_Prompt:_ Set down each line of the data below exactly.

_Supplied material:_
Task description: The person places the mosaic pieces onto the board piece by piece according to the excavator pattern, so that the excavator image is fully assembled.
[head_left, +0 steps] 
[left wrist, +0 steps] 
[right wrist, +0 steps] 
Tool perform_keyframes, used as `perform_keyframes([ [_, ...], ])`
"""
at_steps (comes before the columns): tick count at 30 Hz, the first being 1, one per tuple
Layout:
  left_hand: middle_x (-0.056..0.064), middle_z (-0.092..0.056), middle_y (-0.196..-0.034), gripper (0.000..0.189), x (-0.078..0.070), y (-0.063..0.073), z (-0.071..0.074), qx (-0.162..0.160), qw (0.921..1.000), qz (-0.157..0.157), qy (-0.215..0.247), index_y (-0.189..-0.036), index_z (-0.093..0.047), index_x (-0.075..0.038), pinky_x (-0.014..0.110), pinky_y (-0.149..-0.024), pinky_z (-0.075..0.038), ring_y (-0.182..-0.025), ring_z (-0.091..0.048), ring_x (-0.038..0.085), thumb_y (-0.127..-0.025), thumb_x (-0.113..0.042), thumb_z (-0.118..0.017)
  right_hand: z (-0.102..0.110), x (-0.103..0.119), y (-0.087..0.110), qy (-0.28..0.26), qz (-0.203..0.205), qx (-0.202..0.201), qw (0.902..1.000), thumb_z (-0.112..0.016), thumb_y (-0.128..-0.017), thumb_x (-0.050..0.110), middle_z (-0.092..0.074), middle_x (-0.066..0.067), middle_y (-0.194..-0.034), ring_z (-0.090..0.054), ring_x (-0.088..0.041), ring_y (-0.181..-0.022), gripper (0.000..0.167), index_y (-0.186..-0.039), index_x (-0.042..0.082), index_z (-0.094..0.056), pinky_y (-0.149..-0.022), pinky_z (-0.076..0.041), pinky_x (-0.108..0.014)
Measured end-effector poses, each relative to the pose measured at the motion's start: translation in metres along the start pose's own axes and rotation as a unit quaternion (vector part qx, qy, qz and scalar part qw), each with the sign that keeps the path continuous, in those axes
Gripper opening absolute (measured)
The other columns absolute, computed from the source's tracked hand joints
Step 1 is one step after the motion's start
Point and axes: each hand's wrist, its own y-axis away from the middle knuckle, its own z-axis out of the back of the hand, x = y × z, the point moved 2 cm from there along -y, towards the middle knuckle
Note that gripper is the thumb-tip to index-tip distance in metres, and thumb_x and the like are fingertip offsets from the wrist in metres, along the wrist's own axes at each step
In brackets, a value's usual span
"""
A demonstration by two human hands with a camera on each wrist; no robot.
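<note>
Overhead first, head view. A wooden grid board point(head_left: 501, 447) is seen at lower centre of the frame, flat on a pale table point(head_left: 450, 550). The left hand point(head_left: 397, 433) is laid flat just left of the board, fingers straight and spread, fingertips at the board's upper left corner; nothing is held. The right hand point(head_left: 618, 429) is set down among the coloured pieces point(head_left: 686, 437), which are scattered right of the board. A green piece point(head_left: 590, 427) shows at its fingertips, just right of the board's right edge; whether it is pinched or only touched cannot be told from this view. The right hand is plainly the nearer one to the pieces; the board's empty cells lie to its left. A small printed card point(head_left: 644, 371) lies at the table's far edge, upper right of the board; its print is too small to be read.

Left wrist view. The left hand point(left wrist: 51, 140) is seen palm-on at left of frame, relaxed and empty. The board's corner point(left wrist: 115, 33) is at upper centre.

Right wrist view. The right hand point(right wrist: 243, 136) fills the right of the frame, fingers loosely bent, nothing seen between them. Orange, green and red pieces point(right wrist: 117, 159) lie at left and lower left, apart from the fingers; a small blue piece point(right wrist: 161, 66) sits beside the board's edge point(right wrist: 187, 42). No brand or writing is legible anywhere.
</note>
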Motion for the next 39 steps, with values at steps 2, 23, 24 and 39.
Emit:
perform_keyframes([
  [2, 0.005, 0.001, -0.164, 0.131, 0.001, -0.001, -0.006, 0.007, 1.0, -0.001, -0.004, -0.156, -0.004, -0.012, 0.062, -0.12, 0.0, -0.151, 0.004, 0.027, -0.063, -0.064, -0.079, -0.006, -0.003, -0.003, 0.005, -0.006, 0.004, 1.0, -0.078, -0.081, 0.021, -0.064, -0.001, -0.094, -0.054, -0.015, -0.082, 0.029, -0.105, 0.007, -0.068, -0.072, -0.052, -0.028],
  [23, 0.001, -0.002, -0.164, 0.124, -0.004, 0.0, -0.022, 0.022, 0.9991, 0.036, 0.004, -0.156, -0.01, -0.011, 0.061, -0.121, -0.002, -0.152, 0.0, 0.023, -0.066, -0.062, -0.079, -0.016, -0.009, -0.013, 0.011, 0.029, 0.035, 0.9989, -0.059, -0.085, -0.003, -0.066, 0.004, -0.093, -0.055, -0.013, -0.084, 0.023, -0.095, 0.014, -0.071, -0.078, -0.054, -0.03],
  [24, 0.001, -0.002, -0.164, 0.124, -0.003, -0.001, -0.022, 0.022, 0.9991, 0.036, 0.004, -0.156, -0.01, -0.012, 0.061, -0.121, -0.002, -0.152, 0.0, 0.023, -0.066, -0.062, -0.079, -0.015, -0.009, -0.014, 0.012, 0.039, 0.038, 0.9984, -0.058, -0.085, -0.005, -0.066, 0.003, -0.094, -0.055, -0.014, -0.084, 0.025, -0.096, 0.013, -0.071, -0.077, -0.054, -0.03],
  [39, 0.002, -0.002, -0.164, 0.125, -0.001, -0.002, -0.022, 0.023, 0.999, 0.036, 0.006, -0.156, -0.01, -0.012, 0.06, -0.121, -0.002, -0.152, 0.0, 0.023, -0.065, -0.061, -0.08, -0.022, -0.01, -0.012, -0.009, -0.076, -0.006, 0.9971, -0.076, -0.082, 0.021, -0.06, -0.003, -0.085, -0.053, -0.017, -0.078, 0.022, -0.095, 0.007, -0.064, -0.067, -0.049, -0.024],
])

_Answer section:_
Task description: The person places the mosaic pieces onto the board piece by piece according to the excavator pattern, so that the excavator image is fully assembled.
[head_left, +0 steps] 
[left wrist, +0 steps] 
[right wrist, +0 steps] 
Tool perform_keyframes, used as `perform_keyframes([ [_, ...], ])`
"""
at_steps (comes before the columns): tick count at 30 Hz, the first being 1, one per tuple
Layout:
  left_hand: middle_x (-0.056..0.064), middle_z (-0.092..0.056), middle_y (-0.196..-0.034), gripper (0.000..0.189), x (-0.078..0.070), y (-0.063..0.073), z (-0.071..0.074), qx (-0.162..0.160), qw (0.921..1.000), qz (-0.157..0.157), qy (-0.215..0.247), index_y (-0.189..-0.036), index_z (-0.093..0.047), index_x (-0.075..0.038), pinky_x (-0.014..0.110), pinky_y (-0.149..-0.024), pinky_z (-0.075..0.038), ring_y (-0.182..-0.025), ring_z (-0.091..0.048), ring_x (-0.038..0.085), thumb_y (-0.127..-0.025), thumb_x (-0.113..0.042), thumb_z (-0.118..0.017)
  right_hand: z (-0.102..0.110), x (-0.103..0.119), y (-0.087..0.110), qy (-0.28..0.26), qz (-0.203..0.205), qx (-0.202..0.201), qw (0.902..1.000), thumb_z (-0.112..0.016), thumb_y (-0.128..-0.017), thumb_x (-0.050..0.110), middle_z (-0.092..0.074), middle_x (-0.066..0.067), middle_y (-0.194..-0.034), ring_z (-0.090..0.054), ring_x (-0.088..0.041), ring_y (-0.181..-0.022), gripper (0.000..0.167), index_y (-0.186..-0.039), index_x (-0.042..0.082), index_z (-0.094..0.056), pinky_y (-0.149..-0.022), pinky_z (-0.076..0.041), pinky_x (-0.108..0.014)
Measured end-effector poses, each relative to the pose measured at the motion's start: translation in metres along the start pose's own axes and rotation as a unit quaternion (vector part qx, qy, qz and scalar part qw), each with the sign that keeps the path continuous, in those axes
Gripper opening absolute (measured)
The other columns absolute, computed from the source's tracked hand joints
Step 1 is one step after the motion's start
Point and axes: each hand's wrist, its own y-axis away from the middle knuckle, its own z-axis out of the back of the hand, x = y × z, the point moved 2 cm from there along -y, towards the middle knuckle
Note that gripper is the thumb-tip to index-tip distance in metres, and thumb_x and the like are fingertip offsets from the wrist in metres, along the wrist's own axes at each step
In brackets, a value's usual span
"""
A demonstration by two human hands with a camera on each wrist; no robot.
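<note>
Overhead first, head view. A wooden grid board point(head_left: 501, 447) is seen at lower centre of the frame, flat on a pale table point(head_left: 450, 550). The left hand point(head_left: 397, 433) is laid flat just left of the board, fingers straight and spread, fingertips at the board's upper left corner; nothing is held. The right hand point(head_left: 618, 429) is set down among the coloured pieces point(head_left: 686, 437), which are scattered right of the board. A green piece point(head_left: 590, 427) shows at its fingertips, just right of the board's right edge; whether it is pinched or only touched cannot be told from this view. The right hand is plainly the nearer one to the pieces; the board's empty cells lie to its left. A small printed card point(head_left: 644, 371) lies at the table's far edge, upper right of the board; its print is too small to be read.

Left wrist view. The left hand point(left wrist: 51, 140) is seen palm-on at left of frame, relaxed and empty. The board's corner point(left wrist: 115, 33) is at upper centre.

Right wrist view. The right hand point(right wrist: 243, 136) fills the right of the frame, fingers loosely bent, nothing seen between them. Orange, green and red pieces point(right wrist: 117, 159) lie at left and lower left, apart from the fingers; a small blue piece point(right wrist: 161, 66) sits beside the board's edge point(right wrist: 187, 42). No brand or writing is legible anywhere.
</note>
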Motion for the next 39 steps, with values at steps 2, 23, 24 and 39.
Emit:
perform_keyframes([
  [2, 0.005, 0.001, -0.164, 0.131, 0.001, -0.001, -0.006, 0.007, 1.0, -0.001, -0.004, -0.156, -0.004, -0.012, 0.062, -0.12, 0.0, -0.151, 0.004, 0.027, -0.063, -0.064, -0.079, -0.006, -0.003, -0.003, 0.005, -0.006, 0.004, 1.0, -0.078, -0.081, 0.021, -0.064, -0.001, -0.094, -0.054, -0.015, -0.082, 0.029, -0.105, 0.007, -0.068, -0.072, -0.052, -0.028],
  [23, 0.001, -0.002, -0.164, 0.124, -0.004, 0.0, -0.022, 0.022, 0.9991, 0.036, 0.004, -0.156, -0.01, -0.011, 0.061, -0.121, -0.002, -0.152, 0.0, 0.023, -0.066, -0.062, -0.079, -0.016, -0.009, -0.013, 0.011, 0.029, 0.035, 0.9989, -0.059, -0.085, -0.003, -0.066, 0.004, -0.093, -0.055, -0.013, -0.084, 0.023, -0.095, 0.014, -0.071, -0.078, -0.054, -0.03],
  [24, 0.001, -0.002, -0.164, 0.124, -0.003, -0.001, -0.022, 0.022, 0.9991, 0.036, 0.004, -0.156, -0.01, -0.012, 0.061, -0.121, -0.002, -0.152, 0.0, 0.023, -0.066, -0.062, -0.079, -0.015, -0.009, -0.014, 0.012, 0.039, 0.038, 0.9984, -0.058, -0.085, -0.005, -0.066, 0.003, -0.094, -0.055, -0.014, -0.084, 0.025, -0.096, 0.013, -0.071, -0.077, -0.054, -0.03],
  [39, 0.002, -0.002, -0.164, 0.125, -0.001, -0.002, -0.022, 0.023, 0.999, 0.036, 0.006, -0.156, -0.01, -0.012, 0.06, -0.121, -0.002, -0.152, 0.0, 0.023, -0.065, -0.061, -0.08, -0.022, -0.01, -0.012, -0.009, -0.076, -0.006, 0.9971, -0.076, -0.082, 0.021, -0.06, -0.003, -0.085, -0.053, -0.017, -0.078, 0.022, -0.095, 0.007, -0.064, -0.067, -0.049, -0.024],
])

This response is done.